EXERCISE:
When the line containing "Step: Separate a" is found in the data below, copy it and each line after it through the line containing "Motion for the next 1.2", exactly and with no others.

[Extracted data entries]
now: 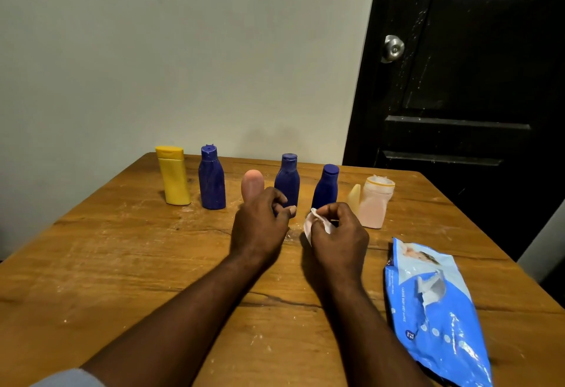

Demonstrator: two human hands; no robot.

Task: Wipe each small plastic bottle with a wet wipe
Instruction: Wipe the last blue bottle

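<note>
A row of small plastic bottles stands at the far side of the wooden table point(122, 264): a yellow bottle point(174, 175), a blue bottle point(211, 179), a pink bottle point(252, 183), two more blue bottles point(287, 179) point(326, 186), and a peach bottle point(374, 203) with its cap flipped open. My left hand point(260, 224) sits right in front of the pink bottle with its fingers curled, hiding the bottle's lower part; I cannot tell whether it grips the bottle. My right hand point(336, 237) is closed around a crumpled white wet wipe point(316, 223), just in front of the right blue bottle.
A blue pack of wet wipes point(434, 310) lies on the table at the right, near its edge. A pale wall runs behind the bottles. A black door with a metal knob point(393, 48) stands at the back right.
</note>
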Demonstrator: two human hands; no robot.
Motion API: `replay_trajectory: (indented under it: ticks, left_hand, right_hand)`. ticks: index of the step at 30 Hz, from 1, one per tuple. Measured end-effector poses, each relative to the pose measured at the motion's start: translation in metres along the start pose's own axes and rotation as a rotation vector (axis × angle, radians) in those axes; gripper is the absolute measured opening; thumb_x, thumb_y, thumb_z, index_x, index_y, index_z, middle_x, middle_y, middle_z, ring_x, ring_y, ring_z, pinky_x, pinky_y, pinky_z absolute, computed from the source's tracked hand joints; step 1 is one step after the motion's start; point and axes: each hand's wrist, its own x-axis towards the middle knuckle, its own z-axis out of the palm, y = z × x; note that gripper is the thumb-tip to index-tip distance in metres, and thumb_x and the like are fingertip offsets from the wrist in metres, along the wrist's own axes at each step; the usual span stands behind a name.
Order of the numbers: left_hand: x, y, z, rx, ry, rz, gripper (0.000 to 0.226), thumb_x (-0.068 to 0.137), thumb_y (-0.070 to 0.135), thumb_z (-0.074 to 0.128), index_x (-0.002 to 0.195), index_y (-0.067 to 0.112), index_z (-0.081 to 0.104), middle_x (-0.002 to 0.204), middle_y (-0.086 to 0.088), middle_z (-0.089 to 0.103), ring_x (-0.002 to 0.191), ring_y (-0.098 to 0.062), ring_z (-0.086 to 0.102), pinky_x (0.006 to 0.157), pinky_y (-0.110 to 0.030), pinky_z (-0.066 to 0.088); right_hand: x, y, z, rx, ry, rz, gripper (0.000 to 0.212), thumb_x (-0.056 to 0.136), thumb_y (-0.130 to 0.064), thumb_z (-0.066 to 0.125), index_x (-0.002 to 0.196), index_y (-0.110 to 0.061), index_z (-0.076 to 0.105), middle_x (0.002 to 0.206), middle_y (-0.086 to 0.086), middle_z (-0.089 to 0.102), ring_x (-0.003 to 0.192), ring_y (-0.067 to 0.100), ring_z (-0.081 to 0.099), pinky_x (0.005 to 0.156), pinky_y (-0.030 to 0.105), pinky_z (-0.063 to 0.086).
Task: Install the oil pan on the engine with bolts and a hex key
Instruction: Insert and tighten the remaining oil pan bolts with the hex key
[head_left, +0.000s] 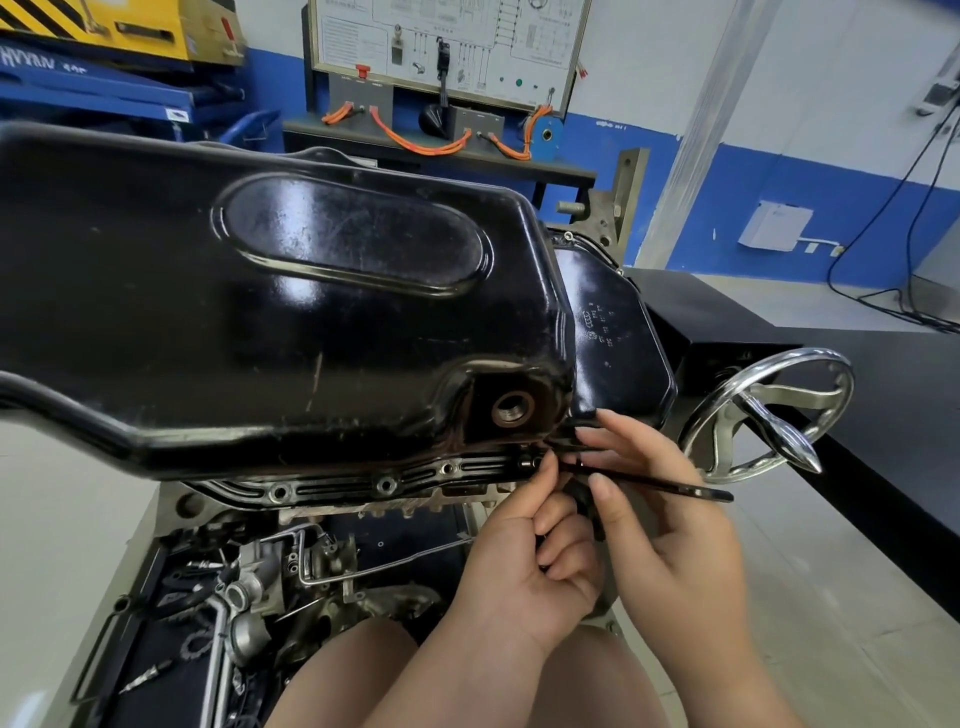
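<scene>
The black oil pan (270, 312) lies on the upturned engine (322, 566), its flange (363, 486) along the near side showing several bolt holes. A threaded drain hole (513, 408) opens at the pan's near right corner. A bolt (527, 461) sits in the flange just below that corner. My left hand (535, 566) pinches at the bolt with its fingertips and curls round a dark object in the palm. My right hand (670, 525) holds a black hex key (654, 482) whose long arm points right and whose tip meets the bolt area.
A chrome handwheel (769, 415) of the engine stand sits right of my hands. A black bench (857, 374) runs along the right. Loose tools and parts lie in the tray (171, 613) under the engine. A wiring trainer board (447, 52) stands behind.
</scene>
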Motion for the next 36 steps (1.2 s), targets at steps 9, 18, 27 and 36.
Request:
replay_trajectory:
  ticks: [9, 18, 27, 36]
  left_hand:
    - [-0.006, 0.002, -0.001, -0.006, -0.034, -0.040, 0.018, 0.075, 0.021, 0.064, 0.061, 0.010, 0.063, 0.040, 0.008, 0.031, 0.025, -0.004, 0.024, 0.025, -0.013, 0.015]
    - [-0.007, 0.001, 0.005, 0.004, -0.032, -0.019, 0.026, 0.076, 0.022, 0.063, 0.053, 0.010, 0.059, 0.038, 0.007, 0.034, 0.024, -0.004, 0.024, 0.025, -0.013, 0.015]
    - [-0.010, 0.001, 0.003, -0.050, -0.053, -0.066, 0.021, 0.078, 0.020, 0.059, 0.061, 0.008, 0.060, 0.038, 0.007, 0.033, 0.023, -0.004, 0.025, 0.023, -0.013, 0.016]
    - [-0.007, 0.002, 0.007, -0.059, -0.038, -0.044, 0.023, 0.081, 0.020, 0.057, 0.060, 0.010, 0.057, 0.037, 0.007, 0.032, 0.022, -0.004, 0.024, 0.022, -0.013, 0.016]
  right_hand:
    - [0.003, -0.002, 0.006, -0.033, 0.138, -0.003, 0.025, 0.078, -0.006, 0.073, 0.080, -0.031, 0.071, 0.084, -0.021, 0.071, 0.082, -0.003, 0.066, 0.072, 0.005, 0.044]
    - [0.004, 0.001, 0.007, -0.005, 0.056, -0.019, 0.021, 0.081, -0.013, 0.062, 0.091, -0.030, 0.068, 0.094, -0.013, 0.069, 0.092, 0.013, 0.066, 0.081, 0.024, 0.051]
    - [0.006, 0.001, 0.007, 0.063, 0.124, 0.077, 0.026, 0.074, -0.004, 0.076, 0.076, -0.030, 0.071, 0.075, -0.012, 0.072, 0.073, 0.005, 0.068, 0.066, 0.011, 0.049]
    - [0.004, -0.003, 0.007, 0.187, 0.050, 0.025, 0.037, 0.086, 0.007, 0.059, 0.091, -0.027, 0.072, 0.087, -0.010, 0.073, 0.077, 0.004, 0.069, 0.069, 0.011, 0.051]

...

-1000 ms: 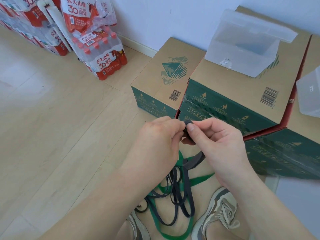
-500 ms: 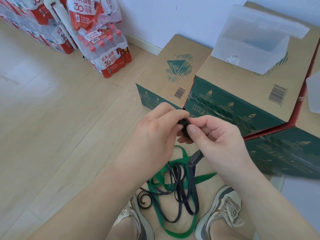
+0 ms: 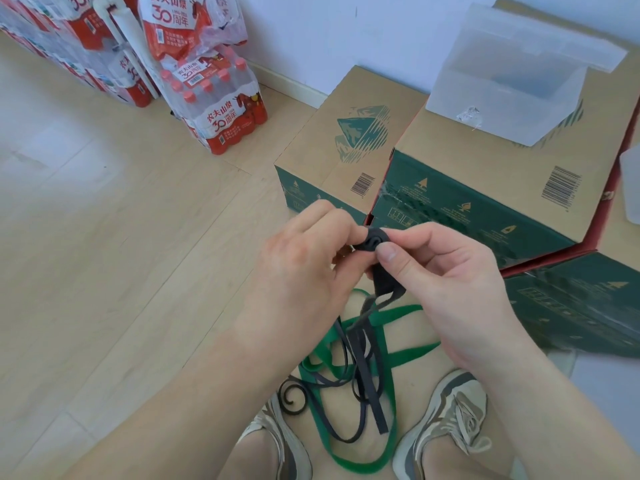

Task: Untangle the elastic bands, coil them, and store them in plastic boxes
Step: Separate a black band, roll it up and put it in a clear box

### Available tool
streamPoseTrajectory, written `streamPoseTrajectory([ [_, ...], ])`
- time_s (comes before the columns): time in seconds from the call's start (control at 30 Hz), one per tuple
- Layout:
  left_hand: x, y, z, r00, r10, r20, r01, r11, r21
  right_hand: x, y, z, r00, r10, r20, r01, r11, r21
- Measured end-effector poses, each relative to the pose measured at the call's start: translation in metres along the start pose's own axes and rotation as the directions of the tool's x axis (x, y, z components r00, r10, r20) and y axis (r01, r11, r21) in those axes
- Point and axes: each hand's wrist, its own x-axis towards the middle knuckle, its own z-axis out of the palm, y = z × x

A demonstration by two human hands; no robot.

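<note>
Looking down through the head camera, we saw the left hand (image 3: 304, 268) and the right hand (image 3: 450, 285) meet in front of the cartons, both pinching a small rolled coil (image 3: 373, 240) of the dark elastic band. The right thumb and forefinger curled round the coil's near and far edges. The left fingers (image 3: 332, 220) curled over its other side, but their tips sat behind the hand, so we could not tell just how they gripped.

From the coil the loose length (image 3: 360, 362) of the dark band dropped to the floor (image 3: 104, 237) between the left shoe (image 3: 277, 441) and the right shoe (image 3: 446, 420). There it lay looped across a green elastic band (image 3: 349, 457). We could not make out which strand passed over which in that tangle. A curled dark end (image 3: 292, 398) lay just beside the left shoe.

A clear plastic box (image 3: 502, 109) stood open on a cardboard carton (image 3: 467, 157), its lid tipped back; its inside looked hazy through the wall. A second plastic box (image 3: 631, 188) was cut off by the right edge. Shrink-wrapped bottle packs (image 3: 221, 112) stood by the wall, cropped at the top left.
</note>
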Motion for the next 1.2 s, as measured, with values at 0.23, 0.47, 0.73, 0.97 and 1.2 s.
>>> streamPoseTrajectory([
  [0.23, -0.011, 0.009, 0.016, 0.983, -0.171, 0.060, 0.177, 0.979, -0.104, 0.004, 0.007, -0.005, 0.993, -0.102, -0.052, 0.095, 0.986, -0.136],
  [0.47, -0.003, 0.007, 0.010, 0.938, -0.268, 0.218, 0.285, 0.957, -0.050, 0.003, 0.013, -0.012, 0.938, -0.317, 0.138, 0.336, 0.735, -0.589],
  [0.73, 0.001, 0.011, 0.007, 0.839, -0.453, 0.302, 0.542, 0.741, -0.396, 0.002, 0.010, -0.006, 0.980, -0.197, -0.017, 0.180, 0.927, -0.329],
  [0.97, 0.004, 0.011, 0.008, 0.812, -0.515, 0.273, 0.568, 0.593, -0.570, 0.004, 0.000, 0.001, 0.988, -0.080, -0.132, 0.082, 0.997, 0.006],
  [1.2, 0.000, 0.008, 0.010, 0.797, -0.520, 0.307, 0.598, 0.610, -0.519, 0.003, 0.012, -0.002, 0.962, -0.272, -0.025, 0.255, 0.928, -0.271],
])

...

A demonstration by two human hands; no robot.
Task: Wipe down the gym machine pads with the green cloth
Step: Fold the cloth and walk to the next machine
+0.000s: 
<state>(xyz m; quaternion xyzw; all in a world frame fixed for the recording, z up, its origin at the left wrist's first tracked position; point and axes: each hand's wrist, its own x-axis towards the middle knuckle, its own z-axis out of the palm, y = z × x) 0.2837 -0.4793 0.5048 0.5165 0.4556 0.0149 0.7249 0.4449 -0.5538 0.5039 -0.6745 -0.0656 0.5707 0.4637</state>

YOUR SOLUTION:
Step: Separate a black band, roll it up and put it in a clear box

### Available tool
streamPoseTrajectory, written `streamPoseTrajectory([ [_, ...], ])`
- time_s (comes before the columns): time in seconds from the call's start (control at 30 Hz), one per tuple
- Layout:
  left_hand: x, y, z, r00, r10, r20, r01, r11, r21
  right_hand: x, y, z, r00, r10, r20, r01, r11, r21
- Measured end-effector poses, each relative to the pose measured at the call's start: translation in metres along the start pose's own axes and rotation as the directions of the tool's x axis (x, y, z components r00, r10, r20) and y axis (r01, r11, r21) in those axes
- Point and axes: each hand's wrist, its own x-axis towards the middle knuckle, its own z-axis out of the palm, y = z × x

A demonstration by two human hands; no robot.

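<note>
Looking down through the head camera, we saw the left hand (image 3: 304, 268) and the right hand (image 3: 450, 285) meet in front of the cartons, both pinching a small rolled coil (image 3: 373, 240) of the dark elastic band. The right thumb and forefinger curled round the coil's near and far edges. The left fingers (image 3: 332, 220) curled over its other side, but their tips sat behind the hand, so we could not tell just how they gripped.

From the coil the loose length (image 3: 360, 362) of the dark band dropped to the floor (image 3: 104, 237) between the left shoe (image 3: 277, 441) and the right shoe (image 3: 446, 420). There it lay looped across a green elastic band (image 3: 349, 457). We could not make out which strand passed over which in that tangle. A curled dark end (image 3: 292, 398) lay just beside the left shoe.

A clear plastic box (image 3: 502, 109) stood open on a cardboard carton (image 3: 467, 157), its lid tipped back; its inside looked hazy through the wall. A second plastic box (image 3: 631, 188) was cut off by the right edge. Shrink-wrapped bottle packs (image 3: 221, 112) stood by the wall, cropped at the top left.
</note>
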Motion for the next 1.2 s, as measured, with values at 0.23, 0.47, 0.73, 0.97 and 1.2 s.

What the exercise required has been answered in full.